General Boris Gromov ordered  dummy paratroopers to be dropped near the area  so as to reveal the positions of the enemies.  Soviet artillery barrages and airstrikes  were precise and the Afghan commandos started  advancing on the Satukandav pass by the beginning  of December. Soviet paratroopers started joining  them for the assault by December 19th.

Paratrooper  units were flown to strategic heights to cover the  armored columns making their way up the road.  One of the most important of such places was a  cliff at the top of Hill 3234. The already famous  9th Company of the 345th Airborne Regiment was  chosen for the capture and defense of this hill. Shortly after landing, the paratroopers came  under fire from the insurgents and Pakistani  commandos from two sides. In spite of being  heavily outnumbered, they defended their position  stalwartly.

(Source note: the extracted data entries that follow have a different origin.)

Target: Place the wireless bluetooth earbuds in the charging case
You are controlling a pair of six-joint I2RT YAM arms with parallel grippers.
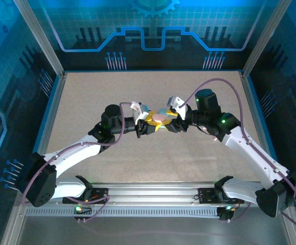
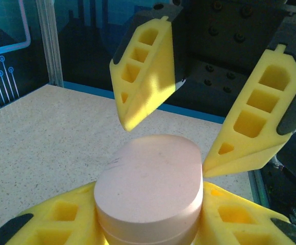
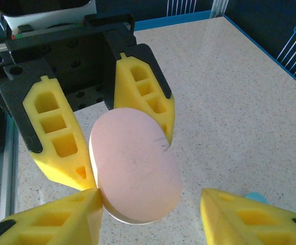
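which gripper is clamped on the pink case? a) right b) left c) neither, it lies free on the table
b: the left gripper presses both sides of the pink case with its yellow fingers, while the right gripper stands open, one finger clear of it.

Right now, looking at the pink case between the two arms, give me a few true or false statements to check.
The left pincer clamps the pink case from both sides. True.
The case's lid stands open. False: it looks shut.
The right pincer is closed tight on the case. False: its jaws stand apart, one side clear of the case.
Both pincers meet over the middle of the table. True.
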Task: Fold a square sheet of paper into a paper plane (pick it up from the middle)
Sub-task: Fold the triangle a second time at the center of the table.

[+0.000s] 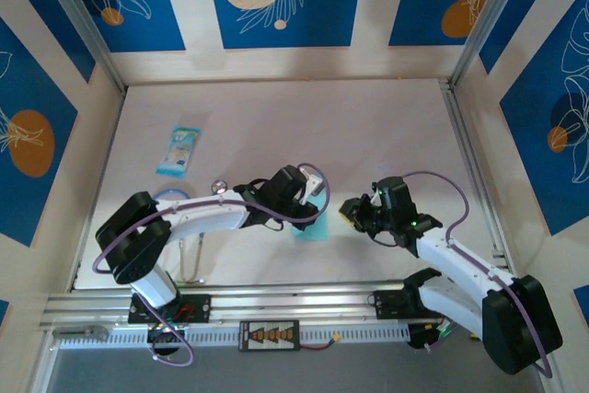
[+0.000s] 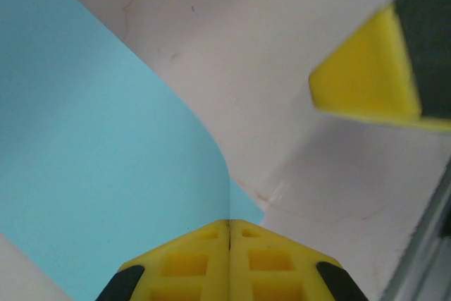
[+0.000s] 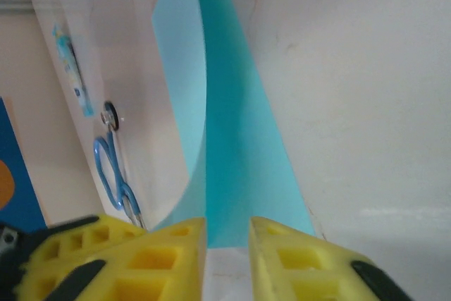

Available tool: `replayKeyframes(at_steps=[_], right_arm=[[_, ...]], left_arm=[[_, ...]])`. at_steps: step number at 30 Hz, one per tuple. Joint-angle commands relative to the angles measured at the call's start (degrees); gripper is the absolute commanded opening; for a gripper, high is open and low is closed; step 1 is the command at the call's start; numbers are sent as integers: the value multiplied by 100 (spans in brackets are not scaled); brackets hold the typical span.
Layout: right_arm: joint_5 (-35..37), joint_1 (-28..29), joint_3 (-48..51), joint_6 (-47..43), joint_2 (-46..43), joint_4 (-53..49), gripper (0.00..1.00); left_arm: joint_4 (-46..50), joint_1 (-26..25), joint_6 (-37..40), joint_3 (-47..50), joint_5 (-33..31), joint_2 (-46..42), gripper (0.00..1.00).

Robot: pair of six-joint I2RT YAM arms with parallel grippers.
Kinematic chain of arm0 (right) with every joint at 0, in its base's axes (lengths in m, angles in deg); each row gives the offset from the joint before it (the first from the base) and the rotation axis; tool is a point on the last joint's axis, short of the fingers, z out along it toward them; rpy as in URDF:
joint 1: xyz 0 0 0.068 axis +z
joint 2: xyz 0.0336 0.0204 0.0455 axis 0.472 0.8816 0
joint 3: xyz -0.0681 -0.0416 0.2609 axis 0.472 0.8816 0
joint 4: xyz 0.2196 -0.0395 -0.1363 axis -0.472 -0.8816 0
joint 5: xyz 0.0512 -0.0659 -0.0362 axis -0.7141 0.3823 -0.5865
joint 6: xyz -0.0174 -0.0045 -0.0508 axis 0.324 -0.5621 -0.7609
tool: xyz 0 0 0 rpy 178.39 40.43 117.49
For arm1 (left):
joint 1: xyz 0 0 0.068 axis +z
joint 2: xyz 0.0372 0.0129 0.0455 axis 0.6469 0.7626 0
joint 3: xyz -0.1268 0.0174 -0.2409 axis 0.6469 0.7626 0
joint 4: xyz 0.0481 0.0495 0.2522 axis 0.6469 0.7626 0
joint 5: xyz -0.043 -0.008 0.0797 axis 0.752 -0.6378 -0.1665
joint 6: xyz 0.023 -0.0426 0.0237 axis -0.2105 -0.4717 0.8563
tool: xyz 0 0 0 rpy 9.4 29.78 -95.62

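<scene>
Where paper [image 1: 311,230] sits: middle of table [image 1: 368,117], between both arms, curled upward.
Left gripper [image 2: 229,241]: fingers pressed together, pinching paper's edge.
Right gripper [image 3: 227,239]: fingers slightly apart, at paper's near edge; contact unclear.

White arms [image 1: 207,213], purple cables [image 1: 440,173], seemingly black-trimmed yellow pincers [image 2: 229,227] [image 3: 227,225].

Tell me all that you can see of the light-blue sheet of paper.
The light-blue sheet of paper is thin, plain and matte. It is not flat: one part is bent up in a smooth curve, the rest lies on the pale table. The left hand is shut on its edge. The right hand, open, faces its near edge.
</scene>
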Motion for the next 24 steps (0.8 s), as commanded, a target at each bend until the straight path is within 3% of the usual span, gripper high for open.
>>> replayKeyframes(at_steps=[1, 7, 17, 24], right_arm=[[-301, 255, 13, -134, 59, 40, 16], [-306, 706, -204, -91, 824, 262, 5], [-186, 1012, -453, 54, 1845, 848, 4], [-1, 1020, -608, -66, 2368, 658, 1]], left_arm=[[-381, 135, -558, 55, 636, 129, 0], [-495, 157, -810, 74, 720, 278, 0], [-486, 157, -886, 92, 697, 327, 0], [-470, 165, -912, 121, 631, 330, 0]])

The 9th company was assisted by  artillery strikes that were extremely risky,  due to the proximity of the Soviet troops to  the mujahideen. Just as they were running out of  ammunition, reinforcements arrived via helicopter.  The fighting continued until morning when the  insurgents ceased their attacks. The mujahideen  and Pakistani lost over 200 men, while the  paratroopers lost 6. It was through this  battle that the 9th Company achieved its legendary  status.

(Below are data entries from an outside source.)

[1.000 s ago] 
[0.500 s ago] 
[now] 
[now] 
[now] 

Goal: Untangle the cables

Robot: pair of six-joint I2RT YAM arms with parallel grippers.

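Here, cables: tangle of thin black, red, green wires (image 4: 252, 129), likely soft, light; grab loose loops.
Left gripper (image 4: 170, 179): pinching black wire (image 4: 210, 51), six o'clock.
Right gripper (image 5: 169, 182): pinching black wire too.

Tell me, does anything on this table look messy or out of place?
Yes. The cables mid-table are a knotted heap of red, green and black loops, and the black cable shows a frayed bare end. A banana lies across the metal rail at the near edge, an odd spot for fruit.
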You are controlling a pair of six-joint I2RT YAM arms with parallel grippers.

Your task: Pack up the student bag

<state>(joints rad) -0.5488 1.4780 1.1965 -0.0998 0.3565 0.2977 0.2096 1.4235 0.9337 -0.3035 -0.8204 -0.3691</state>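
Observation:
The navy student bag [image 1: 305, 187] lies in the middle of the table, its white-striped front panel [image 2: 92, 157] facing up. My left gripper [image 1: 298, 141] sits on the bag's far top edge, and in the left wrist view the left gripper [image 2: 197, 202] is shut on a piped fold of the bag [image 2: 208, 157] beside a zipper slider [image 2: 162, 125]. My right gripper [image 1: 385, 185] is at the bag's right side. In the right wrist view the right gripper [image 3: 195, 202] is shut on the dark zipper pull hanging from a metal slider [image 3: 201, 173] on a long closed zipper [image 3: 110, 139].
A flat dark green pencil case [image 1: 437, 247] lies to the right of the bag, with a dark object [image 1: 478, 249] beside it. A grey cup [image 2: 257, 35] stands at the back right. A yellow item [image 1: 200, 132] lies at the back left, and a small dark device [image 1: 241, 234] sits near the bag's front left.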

The operation was a success and Khost was  relieved. As with all Soviet successes during  the war, this one was also short-lived. Their  inability to capitalize on hard-fought victories  simply meant that a stalemate was inevitable. On the 14th of April 1988, the USSR signed the  Geneva Accords, thus committing to the withdrawal  of troops from Afghanistan.

The withdrawal  began on the 15th of May and the last of the  Soviet troops left on the 15th of February 1989.  The Soviet Union lost over 14000 men to the war,  mostly in the numerous raids and ambushes  by the mujahideen. The mujahideen themselves  lost more than 200000 men, while  civilian casualties were in the millions. Although not one of the main factors, it  is undeniable that the Soviet-Afghan war  played a substantial role in the fall of  the Soviet Union.

The war, together with  the 1986 Chernobyl Disaster damaged the Soviet  Union’s reputation and its aura of strength.  The conflict left an even more complicated legacy  for the country where it was fought. The war did  not end for Afghanistan with the departure of the  Red Army or even after the 1992 fall of the DRA.  With no end in sight to the conflict to this  very day, it is impossible to know the full  ramifications of the conflict, but it still  exerts an outsized influence on global affairs.